#### Given data ####

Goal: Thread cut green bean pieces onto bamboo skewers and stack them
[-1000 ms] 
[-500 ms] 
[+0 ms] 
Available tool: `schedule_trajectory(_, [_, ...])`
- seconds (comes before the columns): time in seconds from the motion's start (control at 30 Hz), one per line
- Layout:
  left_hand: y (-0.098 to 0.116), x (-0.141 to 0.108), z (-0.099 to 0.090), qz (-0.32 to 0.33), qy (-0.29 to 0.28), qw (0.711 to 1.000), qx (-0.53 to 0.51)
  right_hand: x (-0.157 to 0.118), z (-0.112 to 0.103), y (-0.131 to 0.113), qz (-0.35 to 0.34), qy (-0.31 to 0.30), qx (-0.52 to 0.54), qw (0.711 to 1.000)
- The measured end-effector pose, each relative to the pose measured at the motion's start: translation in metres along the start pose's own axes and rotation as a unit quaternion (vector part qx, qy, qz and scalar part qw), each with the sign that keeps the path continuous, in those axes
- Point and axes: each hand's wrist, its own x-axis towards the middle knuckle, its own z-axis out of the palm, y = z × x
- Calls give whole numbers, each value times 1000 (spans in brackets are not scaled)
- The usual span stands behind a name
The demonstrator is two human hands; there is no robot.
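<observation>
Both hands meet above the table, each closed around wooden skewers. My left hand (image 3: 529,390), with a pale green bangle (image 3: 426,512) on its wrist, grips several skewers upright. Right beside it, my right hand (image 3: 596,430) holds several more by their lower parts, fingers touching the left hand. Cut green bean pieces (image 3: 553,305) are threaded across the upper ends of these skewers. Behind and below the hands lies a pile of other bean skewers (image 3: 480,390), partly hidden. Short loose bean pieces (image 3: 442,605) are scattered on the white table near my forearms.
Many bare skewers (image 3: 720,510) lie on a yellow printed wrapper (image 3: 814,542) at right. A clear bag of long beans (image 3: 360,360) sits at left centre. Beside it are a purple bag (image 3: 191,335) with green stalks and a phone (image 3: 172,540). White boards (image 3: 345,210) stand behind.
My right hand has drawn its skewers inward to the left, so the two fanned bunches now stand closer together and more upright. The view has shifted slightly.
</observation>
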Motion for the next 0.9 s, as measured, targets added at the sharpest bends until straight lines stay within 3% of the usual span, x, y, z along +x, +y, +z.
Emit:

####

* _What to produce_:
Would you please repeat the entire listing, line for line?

* _Task solution_:
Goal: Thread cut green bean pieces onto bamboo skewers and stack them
[-1000 ms] 
[-500 ms] 
[+0 ms] 
Available tool: `schedule_trajectory(_, [_, ...])`
- seconds (comes before the columns): time in seconds from the motion's start (control at 30 Hz), one per line
- Layout:
  left_hand: y (-0.098 to 0.116), x (-0.141 to 0.108), z (-0.099 to 0.090), qz (-0.32 to 0.33), qy (-0.29 to 0.28), qw (0.711 to 1.000), qx (-0.53 to 0.51)
  right_hand: x (-0.157 to 0.118), z (-0.112 to 0.103), y (-0.131 to 0.113), qz (-0.35 to 0.34), qy (-0.31 to 0.30), qx (-0.52 to 0.54), qw (0.711 to 1.000)
- The measured end-effector pose, each relative to the pose measured at the motion's start: translation in metres along the start pose's own axes and rotation as a unit quaternion (vector part qx, qy, qz and scalar part qw), each with the sign that keeps the path continuous, in those axes
- Point and axes: each hand's wrist, its own x-axis towards the middle knuckle, its own z-axis out of the palm, y = z × x
- Calls give whole numbers, each value times 1000 (spans in brackets are not scaled)
- The usual span stands behind a name
The demonstrator is two human hands; there is no robot.
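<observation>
Both hands meet above the table, each closed around wooden skewers. My left hand (image 3: 529,390), with a pale green bangle (image 3: 426,512) on its wrist, grips several skewers upright. Right beside it, my right hand (image 3: 596,430) holds several more by their lower parts, fingers touching the left hand. Cut green bean pieces (image 3: 553,305) are threaded across the upper ends of these skewers. Behind and below the hands lies a pile of other bean skewers (image 3: 480,390), partly hidden. Short loose bean pieces (image 3: 442,605) are scattered on the white table near my forearms.
Many bare skewers (image 3: 720,510) lie on a yellow printed wrapper (image 3: 814,542) at right. A clear bag of long beans (image 3: 360,360) sits at left centre. Beside it are a purple bag (image 3: 191,335) with green stalks and a phone (image 3: 172,540). White boards (image 3: 345,210) stand behind.
My right hand has drawn its skewers inward to the left, so the two fanned bunches now stand closer together and more upright. The view has shifted slightly.
</observation>
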Motion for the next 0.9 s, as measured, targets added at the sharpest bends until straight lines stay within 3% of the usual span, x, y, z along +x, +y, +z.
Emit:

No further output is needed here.